Global Statistics and Long-term Impact of Cardiomyopathy
Cardiomyopathy affects approximately 2.5 million people globally, with the age-standardized mortality rate for cardiomyopathy in 2019 was 3.97 (95% CI: 3.29–4.39). The condition accounts for approximately 40-50% of heart transplantations worldwide, highlighting its severity and impact on patient outcomes.
Regional Burden Distribution
North America: Approximately 750,000 individuals suffer from various forms of cardiomyopathy, with dilated cardiomyopathy being the most common type affecting 1 in 2,500 adults.
Europe: The prevalence reaches 400,000 cases annually, with hypertrophic cardiomyopathy affecting 1 in 500 individuals across European populations.
Asia-Pacific: Home to nearly 1.2 million cardiomyopathy patients, with ischemic cardiomyopathy predominating due to high coronary artery disease rates.

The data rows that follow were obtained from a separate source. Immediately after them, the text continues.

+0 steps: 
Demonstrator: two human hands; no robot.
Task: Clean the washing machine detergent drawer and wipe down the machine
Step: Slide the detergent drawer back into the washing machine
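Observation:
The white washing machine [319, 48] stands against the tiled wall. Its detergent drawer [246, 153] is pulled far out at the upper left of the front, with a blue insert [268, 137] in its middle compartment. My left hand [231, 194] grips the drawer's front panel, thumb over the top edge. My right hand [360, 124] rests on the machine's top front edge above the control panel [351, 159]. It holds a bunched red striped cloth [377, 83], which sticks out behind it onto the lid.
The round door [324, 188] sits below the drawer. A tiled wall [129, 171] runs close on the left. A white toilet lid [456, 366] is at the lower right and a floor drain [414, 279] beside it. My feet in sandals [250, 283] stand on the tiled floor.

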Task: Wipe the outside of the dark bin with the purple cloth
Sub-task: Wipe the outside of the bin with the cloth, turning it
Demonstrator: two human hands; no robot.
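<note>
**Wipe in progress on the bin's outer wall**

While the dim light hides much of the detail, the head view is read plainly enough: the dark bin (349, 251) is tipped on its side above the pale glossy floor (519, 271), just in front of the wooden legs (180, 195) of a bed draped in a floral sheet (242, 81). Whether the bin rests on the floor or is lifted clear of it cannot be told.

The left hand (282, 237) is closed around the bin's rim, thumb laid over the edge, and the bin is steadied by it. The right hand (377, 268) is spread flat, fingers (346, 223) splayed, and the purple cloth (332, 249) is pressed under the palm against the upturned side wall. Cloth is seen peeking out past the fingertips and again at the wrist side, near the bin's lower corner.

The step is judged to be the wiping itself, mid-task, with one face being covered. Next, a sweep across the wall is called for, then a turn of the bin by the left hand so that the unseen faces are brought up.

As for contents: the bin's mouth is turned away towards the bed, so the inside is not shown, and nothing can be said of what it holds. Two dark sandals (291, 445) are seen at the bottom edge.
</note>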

Economic and Social Impact
Healthcare systems globally spend over $15 billion annually on cardiomyopathy management. The condition significantly impacts:
- Hospital admissions – 35% of heart failure hospitalizations stem from underlying cardiomyopathy
- Workforce productivity – Annual economic losses exceed $8 billion due to disability and premature death
- Family burden – Each patient affects an average of 3-4 family members requiring caregiver support
- Healthcare resource utilization – Emergency visits increase 400% compared to healthy populations
Long-term Mortality Projections
Without adequate treatment, cardiomyopathy mortality rates are projected to increase by 25-30% over the next decade. Five-year survival rates vary significantly by type:
- Dilated cardiomyopathy: 70-80% with optimal treatment
- Hypertrophic cardiomyopathy: 85-95% depending on risk stratification
- Restrictive cardiomyopathy: 50-65% due to limited treatment options
- Ischemic cardiomyopathy: 60-75% with comprehensive management
Clinical Pathways and Pathogenesis of Cardiomyopathy
Understanding Cardiomyopathy Disease Mechanisms
Cardiomyopathy encompasses a group of diseases affecting the heart muscle (myocardium), leading to structural and functional abnormalities. The pathogenesis involves complex cellular, molecular, and hemodynamic changes that progressively impair cardiac function.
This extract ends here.